Hungary: good news vs banking blues | beyondbrics

Moody’s Investors Service downgraded the ratings of seven Hungarian banks on Tuesday reminding investors that the country’s economic problems will not be solved overnight

The rating agency’s intervention came as something of a surprise, given the sunny tone of financial news wafting from Hungary of late and a sharp rebound in Budapest’s markets.

Hungary’s economy is forecast to expand by around 3 per cent this year, the government has announced an ambitious fiscal reform package and managed to sell $3.75bn worth of bonds last month – more than half this year’s planned foreign issuance.

Meanwhile, Hungarian equities have outperformed almost all other CEE markets since the start of this year (trailing only Russia and Romania) and on Monday the forint hit an 11-month high against the euro.

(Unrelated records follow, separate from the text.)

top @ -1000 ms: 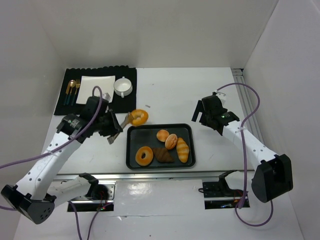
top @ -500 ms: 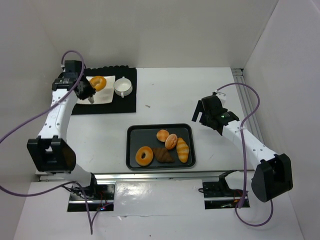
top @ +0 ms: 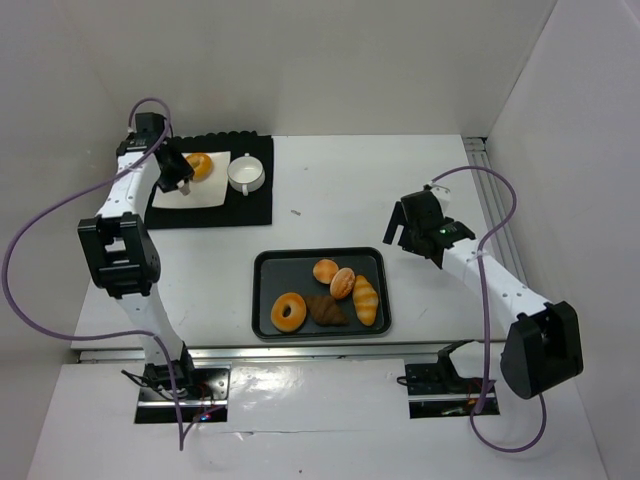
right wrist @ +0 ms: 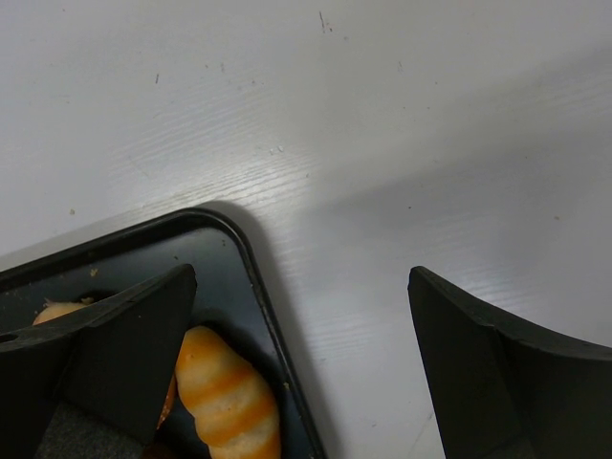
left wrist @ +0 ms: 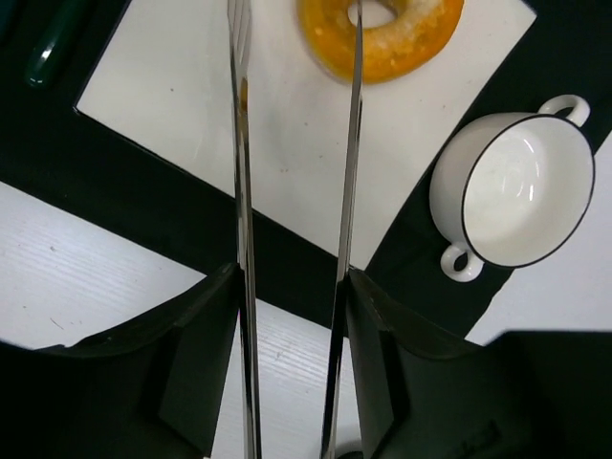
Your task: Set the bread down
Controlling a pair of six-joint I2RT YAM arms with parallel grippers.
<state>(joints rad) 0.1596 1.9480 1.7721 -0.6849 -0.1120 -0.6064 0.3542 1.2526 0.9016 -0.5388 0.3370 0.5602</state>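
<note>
The bread, a glazed orange ring [top: 198,165] [left wrist: 382,38], lies on the white square plate [top: 208,192] [left wrist: 182,105] at the back left. My left gripper [top: 172,180] [left wrist: 292,277] hangs over the plate's near side with a pair of metal tongs [left wrist: 240,191] between its fingers. The tong arms stand apart. The right arm runs across the ring's hole and the left arm passes beside the ring. My right gripper [top: 397,229] [right wrist: 301,277] is open over bare table beside the tray's far right corner, holding nothing.
The plate sits on a black mat [top: 255,205] with a white two-handled cup [top: 245,174] [left wrist: 516,191] beside it. A dark tray [top: 320,257] [right wrist: 247,263] near the front holds several other breads, among them a striped roll [right wrist: 225,402].
The left arm swung from beside the tray to the back left with the ring in the tongs. The tongs have since spread and the ring lies on the plate. The right arm stayed put.
</note>
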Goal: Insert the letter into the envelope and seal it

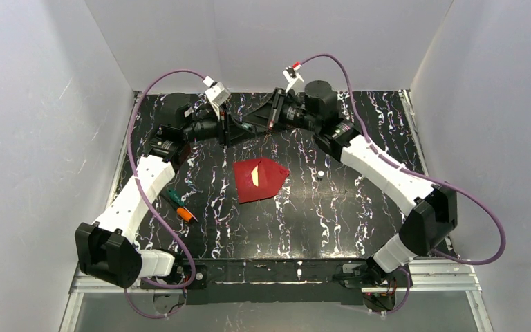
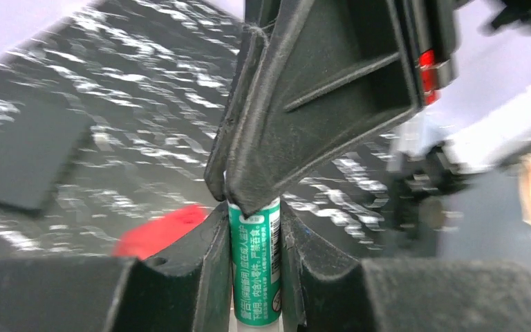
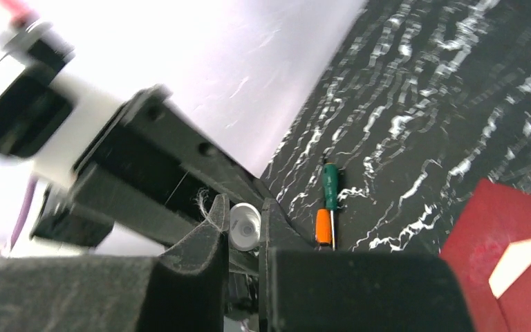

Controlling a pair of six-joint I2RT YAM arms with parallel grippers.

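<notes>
Top external: both arms meet over far centre, glue stick held between them, envelope closer to the bases.
We see left jaws pinching the green tube's body and right jaws pressed onto its white tip, prob. the cap. Envelope lies flat mid-worktop, apart from both jaws and approx. equal reach for either arm, its pointed side facing far-right. Pale patch on it may be the letter; we can't confirm.

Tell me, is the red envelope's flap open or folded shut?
Open. The envelope lies flat as a five-sided shape, its pointed flap spread outward, a pale patch showing on the red.
</notes>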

So either Moody’s is behind the curve, or investors should pause to ponder the following question: can Hungary’s economy really recover while its banks remain in the doldrums?

The challenges facing Hungarian banks are by now well-documented. Around 70 per cent of Hungary’s loan stock is foreign-currency denominated, mostly in Swiss Francs. The cuckoo-clock currency’s 10 per cent appreciation last year against the forint caused problems for Hungarian borrowers as their repayments rose.

Hungary has since banned forex lending  but Moody’s notes that the risks in the system will remain for several years “given the long-dated maturity of the existing mortgage portfolios of the banks”.

Hungary’s banks also face policy-linked challenges. A new Ft187bn annual bank levy — set to remain in force until 2012 — caused several banks to report losses last year.

Meanwhile, a government moratorium on evictions — recently extended until July –“contributes to a further weakening of the banks’ debtors payment discipline”, according to Moody’s.

Prime minister Viktor Orban knows he cannot ignore the problem, lest struggling borrowers blame the government for their woes. Still, progress has been slow — a government plan intended to offer relief to borrowers in negative equity has been in the works for almost a year.

However, according to the Tuesday edition of news daily Magyar Hírlap, a final version of the  mortgage relief proposals is now complete.

The proposals will  target some 115,000 homesowners  whose debts are deemed unmanageable – defined as overdue by more than 90 days.

The plan will apparently harness Ft 50-60bn of  budget funds to replace forex loans with lower cost loans.